Everything you have at home....buy another. Pull up to Walmart with the camper and go buy it all, load it up thier. I wish I would have dont that, would have saved me a lot of time.

Walk down the RV aisle and see what you dont have and buy it. Someone here posted a list of things to get. Im sure someone will find it.


----------



## RWRiley (Oct 21, 2009)

My 2 cents - make up a dedicated tool kit for your camper.

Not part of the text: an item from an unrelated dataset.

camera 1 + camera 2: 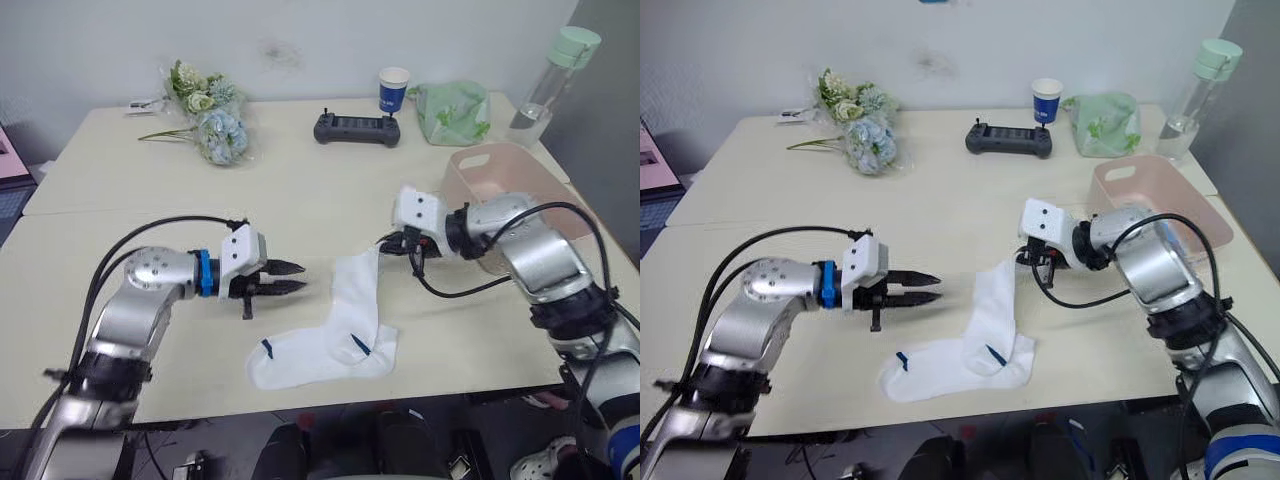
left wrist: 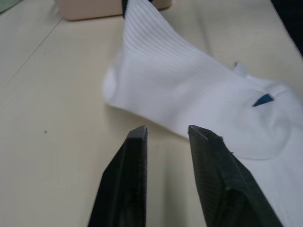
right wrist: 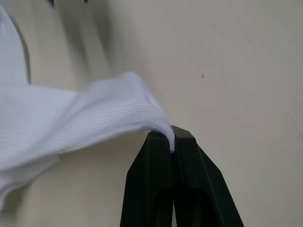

I have the following in mine:

1. A screwdriver that will fit the funny looking screws that RV manufacturers are so fond of.
2. A combo screwdriver that has switchable phillips and flathead bits.
3. 12 volt dewalt powerdrill (and the correct socket) for running the stablizer jacks up and down.
4. Electrical tape
5. Wire ties
6. Volt Meter (capable of reading 120v and 12v)
7. Socket Set: (I actually carry 2 of sets - 1/2 and 3/8. My 1/2 has sockets big enough for the lug nuts, hitch components, etc. The 3/8 works good on the battery hookups and other small stuff).
8. Regular Pliers
9. Needle nose pliers
10. A couple of crecent wrenches
11. 3 in 1 oil.
12. Teflon tape
13. Assorted electrical connections
14. Wire Nuts

Happy Camping !


----------



## Oregon_Camper (Sep 13, 2004)

Beer

Pencil/pad of paper

...then camp close to a city on your first trip, so you can run into town and get what you need.

One of the first things you will need for SURE is a memory foam topper for the beds. Seems the RV industry like concrete qualifies for a "mattress".


----------



## RWRiley (Oct 21, 2009)

Oregon_Camper said:


> Beer


Too funny - I actually thought about adding that to my response also


----------



## Collinsfam_WY (Nov 9, 2006)

Here is a list I recently made for my parents for their first RV. Hope it helps you!

Towels 
Sheets
Pillows
Dish Towels
Bathmats
Wet Wipes
Sunscreen
Bug Spray
Umbrella
Hiking/Walking Shoes
Blankets
Grill 
Hats
Walkie Talkies
Tylenol
Advil
Benadryl
Soap
Shampoo
Toilet Paper - Scotts single ply, no need to buy expensive RV kind
Paper Towels
Bottled water
Awning clamps and anchors
Hangers 
hot dog roasting forks
Pots
Pans 
Baking sheets (that fit rv ovens)
Bubble levelers 
30amp Surge protector
Water filter
Water filter stand
Water pressure regulator
Water pressure gauge
Gray water hose - we have a gray colored hose for this, it is used for Septic maintenance ONLY.
Fresh Water hose - we have a white hose for this, it is used to hook up to fresh water supply ONLY. You don't want to get these two hoses mixed up so get different colors if you don't already have 2 colors. 
Calgon for gray and black tanks
Toilet Chemical
Dish soap
Wood blocks for trailer tongue
Flashlights
Lighters
Foil - 6 layers helps oven heat evenly
Spray Bottle of Bleach 
Wheel Chocks
Disposable Latex gloves - use for black and gray tank dumping.
Bug screens for exhaust vents
Door stoppers to place under pantry rolling shelves while traveling
Electric Jack (we don't have but many swear by them easier and faster set up and break down)
Hot pads
Dish rags
Linx Block Levelers

Stinky Slinky and attachment pieces for those occasions when you can't use anything else-we can't always use our sewer solution because it requires the use of a gray water hose and decent water pressure and these aren't always available at dump stations
Black tank flushing system-we use Sewer Solution, you can purchase it from camping world - research this as there are many flushing systems out there and get what works best for you

We use 2 clear rubbermaid style containers - 1 for storing fresh water hose, water filter, and water pressure gauge and regulator; 1 for storing gray water hose, and black tank flushing system. Mark boxes and lids CLEARLY!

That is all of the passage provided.